With Obama’s win, odds are term-limited Gov. Jennifer Granholm will be leaving office 2 years early. She who coached Sen. Biden before the debate and campaigned for Obama in Florida. I’m not sure what the point of Michigan’s governor stumping in Florida was, but that’s pretty transparent on her part. In fact, the process has already begun, with Obama asking Jennifer to join his panel of economic advisors. I sure hope the other 16 members have a better record of fiscal management, considering Michigan’s economic disaster. My money’s on her being named Ambassadorship to Canada, like former Gov. Jim Blanchard before her. Seems perfect to me, since she’s Canadian-born anyway. The only question is will Michigan be better off with Lt. Gov. John Cherry at the helm.

Tue, 04 Nov 2008

Payback Time

Filed under: Michigan, Politics — cynicalsynapse @ 4:52 am

Certainly you’re planning to vote. Otherwise, you’ve got no basis for complaining about anything. So, if you’re happy with things, vote for whoever. But if you’re not, vote for anyone who is not already in the political machine. There’s not much difference between the Democrats and Republicans other than the labels they apply to each other.

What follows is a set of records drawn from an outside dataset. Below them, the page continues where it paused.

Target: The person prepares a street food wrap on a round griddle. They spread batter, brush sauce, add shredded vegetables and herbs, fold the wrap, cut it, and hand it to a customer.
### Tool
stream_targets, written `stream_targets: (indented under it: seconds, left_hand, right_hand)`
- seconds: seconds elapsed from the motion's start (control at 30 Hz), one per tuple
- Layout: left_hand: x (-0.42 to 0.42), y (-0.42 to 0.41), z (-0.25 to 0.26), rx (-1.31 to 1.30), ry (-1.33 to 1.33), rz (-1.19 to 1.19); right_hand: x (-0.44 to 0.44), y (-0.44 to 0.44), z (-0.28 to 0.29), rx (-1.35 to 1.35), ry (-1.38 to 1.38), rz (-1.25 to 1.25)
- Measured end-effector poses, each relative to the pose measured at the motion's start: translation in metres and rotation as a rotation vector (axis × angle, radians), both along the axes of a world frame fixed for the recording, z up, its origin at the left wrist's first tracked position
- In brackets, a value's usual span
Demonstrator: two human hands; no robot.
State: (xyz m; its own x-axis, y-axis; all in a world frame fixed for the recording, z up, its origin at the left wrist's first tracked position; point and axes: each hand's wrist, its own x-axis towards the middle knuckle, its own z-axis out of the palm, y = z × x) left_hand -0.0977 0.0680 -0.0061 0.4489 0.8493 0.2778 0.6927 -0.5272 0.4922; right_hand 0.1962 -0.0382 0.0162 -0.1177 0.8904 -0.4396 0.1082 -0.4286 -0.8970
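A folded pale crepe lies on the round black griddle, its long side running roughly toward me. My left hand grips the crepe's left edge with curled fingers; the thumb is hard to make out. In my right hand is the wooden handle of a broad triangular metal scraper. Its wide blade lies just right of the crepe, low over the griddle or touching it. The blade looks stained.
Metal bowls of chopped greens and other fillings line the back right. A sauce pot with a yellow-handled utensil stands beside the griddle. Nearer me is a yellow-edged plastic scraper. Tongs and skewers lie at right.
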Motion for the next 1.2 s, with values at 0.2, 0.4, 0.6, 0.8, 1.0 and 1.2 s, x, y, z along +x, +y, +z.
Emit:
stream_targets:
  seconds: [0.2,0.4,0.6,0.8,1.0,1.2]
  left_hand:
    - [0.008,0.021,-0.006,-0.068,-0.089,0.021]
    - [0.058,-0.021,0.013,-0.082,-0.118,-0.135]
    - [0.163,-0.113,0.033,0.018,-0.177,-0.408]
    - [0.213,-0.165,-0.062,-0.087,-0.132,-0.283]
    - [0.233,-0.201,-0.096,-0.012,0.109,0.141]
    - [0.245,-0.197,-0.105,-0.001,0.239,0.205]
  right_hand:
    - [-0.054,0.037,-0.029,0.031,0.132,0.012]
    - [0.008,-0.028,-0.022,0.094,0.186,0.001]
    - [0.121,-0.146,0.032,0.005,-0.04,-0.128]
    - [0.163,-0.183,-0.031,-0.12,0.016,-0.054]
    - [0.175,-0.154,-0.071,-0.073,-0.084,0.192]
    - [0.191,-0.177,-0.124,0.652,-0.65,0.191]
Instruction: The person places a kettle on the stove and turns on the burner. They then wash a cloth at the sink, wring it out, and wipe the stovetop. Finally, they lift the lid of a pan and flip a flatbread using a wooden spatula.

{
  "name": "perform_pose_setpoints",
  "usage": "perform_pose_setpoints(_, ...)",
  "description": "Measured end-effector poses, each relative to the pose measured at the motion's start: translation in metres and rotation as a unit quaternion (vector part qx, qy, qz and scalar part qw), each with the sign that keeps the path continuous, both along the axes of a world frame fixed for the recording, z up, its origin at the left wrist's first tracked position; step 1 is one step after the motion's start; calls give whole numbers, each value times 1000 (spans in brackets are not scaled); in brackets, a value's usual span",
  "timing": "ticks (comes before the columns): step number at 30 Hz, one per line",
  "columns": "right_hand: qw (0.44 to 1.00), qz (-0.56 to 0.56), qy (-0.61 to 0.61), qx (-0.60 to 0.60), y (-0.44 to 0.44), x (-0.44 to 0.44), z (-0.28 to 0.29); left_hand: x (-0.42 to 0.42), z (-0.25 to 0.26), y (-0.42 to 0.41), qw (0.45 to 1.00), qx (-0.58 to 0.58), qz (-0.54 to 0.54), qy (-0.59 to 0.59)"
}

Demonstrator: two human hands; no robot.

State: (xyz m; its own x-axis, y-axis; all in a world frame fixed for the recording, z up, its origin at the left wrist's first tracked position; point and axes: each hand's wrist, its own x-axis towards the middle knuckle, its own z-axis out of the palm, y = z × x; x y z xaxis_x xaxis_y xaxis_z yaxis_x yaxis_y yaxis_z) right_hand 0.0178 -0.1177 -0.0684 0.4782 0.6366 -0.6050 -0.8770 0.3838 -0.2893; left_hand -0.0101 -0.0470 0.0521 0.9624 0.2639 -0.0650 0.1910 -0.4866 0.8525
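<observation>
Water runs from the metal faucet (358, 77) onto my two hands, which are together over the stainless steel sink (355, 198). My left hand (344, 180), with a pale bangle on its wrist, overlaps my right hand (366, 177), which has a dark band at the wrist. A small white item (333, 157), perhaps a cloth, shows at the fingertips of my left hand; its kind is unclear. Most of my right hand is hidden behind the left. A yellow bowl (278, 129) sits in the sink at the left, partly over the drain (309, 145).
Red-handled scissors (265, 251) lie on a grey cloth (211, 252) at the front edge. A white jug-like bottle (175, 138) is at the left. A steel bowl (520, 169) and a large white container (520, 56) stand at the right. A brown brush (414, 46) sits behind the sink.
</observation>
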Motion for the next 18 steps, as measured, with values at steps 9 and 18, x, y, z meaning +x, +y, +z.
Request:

As for the political candidates, don’t forget that both major parties have written off Michigan during their campaigns. First, Obama took his name off the primary ballot. Ok, so this was because the Democratic National Committee was upet with Michigan’s early, unsanctioned primary. First, what gives the DNC the right to have any say in Michigan’s vote? Second, during the primary, why did Barrack pull his name, but Hillary didn’t? Both were trying to game the system. So, the hell with Barrack Obama. He dissed Michigan in early 2008. Never mind the Democrats.

But, the Republicans dont get a by, either. Why did McCain decide Michigan didn’t matter? I just don’t appreciate that.

As far as other offices go, if you’re happy with things as they are, fine. Vote as yo see fit. But if you’re not, vote for those who are not current office holders. The incumbents are responsible for they way things are now.

  • US Senators—These are the guys that added over a billion in pork to the $700 billion Wall Street bailout. In Michigan, Sen. Carl Levin voted for and Sen. Stabenow against.
  • US Representatives—Three turncoats voted no on the $700 billion bailout but voted yes after the Senate added its pork: Hoekstra, Knollenberg, and Kilpatrick. Why? Ehlers, Kamp, Kildee, Upton, Sander Levin, and Dingel voted for both times.
  • State Legislators—They’re the second highest paid state legislature in the country and they couldn’t do their job last year and almost blew it again this year. They have all year to figure out the budget and last year’s near-shutdown of state government is just inexcusable.